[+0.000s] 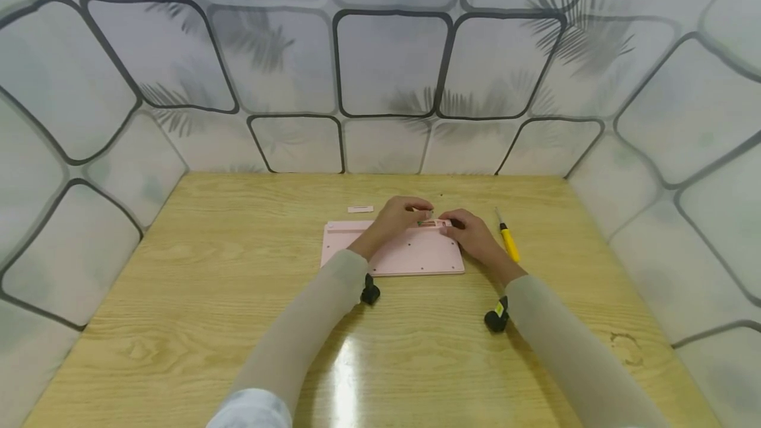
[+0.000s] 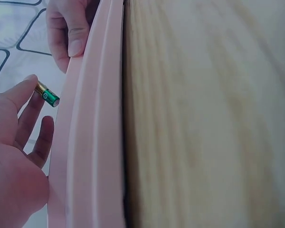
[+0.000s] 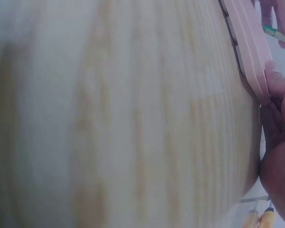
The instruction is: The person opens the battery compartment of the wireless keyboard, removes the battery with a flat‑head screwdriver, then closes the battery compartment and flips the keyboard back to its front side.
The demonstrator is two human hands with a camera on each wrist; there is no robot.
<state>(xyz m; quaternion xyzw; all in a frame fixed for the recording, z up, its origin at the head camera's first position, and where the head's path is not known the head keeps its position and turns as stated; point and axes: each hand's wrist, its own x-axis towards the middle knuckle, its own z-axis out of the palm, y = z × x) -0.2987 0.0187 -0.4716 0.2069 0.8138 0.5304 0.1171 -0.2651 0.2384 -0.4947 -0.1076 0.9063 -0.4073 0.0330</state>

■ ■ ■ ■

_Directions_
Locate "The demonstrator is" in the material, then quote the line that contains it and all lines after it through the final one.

_Result_
The demonstrator is two human hands with a camera on each wrist; there is no robot.
<state>(xyz m; quaternion xyzw; all in a frame fixed for the recording, z up, its origin at the head camera's first position, and where the head's path is not known the head keeps its position and turns as stated; point and axes: each hand's wrist, its own x-axis towards the middle knuckle, its own z-axis out of the palm, y = z × x) -0.2987 0.0187 -0.4716 0.2069 0.8138 0.5304 0.1171 -0.2651 0.2384 -0.4947 -0.1076 0.9063 -0.4073 0.0330</state>

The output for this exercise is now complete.